→ ASSIGNMENT: The exercise calls for a faithful copy of all the data.

→ SUPPLIED MATERIAL:
┏━━

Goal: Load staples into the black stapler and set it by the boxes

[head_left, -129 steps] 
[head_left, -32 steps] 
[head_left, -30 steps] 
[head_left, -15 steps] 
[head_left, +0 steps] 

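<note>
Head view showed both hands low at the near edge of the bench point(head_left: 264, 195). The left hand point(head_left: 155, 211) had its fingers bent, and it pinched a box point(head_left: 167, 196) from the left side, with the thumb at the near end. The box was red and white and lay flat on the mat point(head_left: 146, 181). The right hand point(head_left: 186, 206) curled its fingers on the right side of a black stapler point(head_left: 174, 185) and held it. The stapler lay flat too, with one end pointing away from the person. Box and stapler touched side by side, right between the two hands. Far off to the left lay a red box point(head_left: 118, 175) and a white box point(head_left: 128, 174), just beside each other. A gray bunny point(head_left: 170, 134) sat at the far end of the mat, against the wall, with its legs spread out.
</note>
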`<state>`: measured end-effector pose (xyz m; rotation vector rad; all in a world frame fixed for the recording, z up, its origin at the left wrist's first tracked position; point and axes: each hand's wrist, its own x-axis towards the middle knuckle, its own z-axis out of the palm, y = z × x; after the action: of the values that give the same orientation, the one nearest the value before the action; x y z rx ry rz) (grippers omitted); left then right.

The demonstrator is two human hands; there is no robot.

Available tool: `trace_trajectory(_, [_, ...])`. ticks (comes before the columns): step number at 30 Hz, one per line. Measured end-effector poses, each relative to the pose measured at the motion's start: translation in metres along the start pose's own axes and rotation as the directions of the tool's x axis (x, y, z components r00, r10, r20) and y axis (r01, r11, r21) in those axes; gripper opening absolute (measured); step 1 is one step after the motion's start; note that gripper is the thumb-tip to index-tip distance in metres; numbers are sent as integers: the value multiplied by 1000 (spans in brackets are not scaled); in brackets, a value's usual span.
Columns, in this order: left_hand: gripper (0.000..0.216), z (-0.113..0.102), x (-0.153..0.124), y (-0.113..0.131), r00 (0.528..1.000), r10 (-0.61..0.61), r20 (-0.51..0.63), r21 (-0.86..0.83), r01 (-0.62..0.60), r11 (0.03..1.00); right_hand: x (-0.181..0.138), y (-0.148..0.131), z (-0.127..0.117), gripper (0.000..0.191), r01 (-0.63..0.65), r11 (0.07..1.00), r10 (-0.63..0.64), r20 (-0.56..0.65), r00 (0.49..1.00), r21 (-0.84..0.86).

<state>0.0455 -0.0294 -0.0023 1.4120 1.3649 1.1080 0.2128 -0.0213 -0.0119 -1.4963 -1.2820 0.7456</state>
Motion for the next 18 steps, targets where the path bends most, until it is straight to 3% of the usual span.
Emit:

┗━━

→ RESULT OF THE TASK:
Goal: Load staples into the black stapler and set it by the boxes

[head_left, -129 steps] 
[head_left, -32 steps] 
[head_left, -30 steps] 
[head_left, -15 steps] 
[head_left, +0 steps] 

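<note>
Head view showed both hands low at the near edge of the bench point(head_left: 264, 195). The left hand point(head_left: 155, 211) had its fingers bent, and it pinched a box point(head_left: 167, 196) from the left side, with the thumb at the near end. The box was red and white and lay flat on the mat point(head_left: 146, 181). The right hand point(head_left: 186, 206) curled its fingers on the right side of a black stapler point(head_left: 174, 185) and held it. The stapler lay flat too, with one end pointing away from the person. Box and stapler touched side by side, right between the two hands. Far off to the left lay a red box point(head_left: 118, 175) and a white box point(head_left: 128, 174), just beside each other. A gray bunny point(head_left: 170, 134) sat at the far end of the mat, against the wall, with its legs spread out.
</note>
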`<state>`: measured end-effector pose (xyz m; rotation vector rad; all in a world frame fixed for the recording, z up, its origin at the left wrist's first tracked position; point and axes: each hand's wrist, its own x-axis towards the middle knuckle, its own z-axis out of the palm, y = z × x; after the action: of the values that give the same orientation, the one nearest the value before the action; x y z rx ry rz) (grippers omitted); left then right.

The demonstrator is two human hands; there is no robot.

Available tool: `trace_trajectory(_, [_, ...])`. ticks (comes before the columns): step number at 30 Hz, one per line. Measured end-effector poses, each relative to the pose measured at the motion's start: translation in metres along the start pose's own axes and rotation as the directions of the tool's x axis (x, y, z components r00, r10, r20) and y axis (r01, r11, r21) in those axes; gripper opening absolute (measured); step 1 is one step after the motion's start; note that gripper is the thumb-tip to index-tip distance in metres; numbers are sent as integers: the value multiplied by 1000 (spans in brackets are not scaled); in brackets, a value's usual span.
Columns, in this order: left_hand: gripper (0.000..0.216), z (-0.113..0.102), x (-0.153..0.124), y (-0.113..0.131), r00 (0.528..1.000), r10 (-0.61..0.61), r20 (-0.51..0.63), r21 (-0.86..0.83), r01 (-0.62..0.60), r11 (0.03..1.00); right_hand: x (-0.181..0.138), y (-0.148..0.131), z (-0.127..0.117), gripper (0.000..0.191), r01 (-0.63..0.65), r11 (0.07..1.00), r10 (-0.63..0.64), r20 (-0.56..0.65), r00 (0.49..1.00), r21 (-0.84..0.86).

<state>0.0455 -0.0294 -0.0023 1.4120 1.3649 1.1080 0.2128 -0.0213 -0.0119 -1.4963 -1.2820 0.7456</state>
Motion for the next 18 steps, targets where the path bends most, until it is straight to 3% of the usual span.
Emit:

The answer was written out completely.